A 30,000 Foot (Almost) 30-year View of US Dialysis
In 1989 when I first started in nephrology, the USRDS was embryonic, Kt/V in its toddlerhood, and there were no clinical practice guidelines or QIPs. The Centers for Medicare and Medicaid Services (CMS, which should be CMMS) was the Healthcare Financing Administration (HCFA). The ESRD Networks were just 11 years old—and it took me about 10 more years to figure out what on earth they DID. There were about 2,500 dialysis clinics, with at least a dozen companies participating as for-profit entities. Amgen had just patented EPOGEN® and was about to change the kidney world by investing millions of dollars in patient and professional education over the next 15 years or so.

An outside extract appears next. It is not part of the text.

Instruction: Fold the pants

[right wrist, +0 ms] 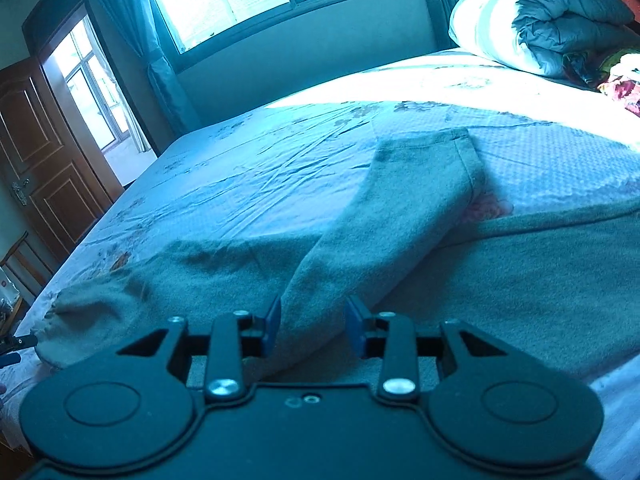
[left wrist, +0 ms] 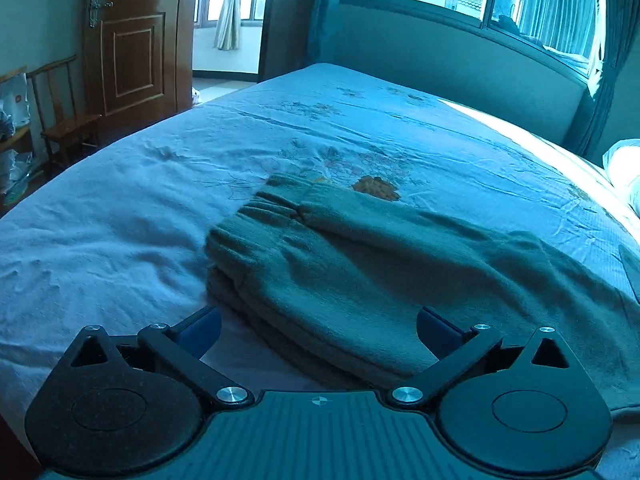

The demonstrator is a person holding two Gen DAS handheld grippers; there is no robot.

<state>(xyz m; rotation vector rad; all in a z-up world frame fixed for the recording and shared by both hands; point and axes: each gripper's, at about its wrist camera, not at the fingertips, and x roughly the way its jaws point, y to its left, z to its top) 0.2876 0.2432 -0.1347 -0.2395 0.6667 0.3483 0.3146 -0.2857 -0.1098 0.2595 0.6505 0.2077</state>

As someone who has worked in the field—but never in a clinic—with patients to care about, but not for, it’s been possible to rise above the daily dash to deliver dialysis and examine the big picture. Basically, I’ve had the luxury of a 30,000 foot view of our industry for nearly three decades, and, thanks to my mentors from around the world, like Dr. John Agar, a global one. While some of what I’ve seen has been frustrating, there are also some great signs of progress in focusing on and improving patient care—and some glimmers of hope.
Let’s start with the biggest frustrations:
- The very notion of “adequate” dialysis has lowered the bar for patient outcomes. Would any of us accept “adequate” treatment that leaves us feeling washed out, exhausted, and at a high risk of life-disruptive and costly hospitalizations? Of course not!
- We still routinely offer only three hemodialysis treatments per week. We’ve known since 1999 that doing hemodialysis just thrice weekly—at least in the U.S. “bazooka” fashion—creates an abnormal pattern of deaths, with 50% more sudden cardiac death on the Mondays or Tuesdays after the 2-day no-treatment gap. In fact, I blogged about this 4 years ago. But, we persist in this NON-evidence-based approach, have exported it all over the world, and still have no resolution about the MACs attempt to write national policy and further institute this lethal practice. If you missed Dr. Al Collins’ blog post about this, read it here.
- Measuring the “dose” of dialysis with Kt/Vurea is still happening, though somewhat deemphasized, since nearly every clinic can hit this low bar, creating floor effects in the measure. But, problems with Kt/Vurea are legion (and explain why other countries don’t use it):
- Dialyzer clearance (K) is measured in non-blood fluids, and is inaccurate.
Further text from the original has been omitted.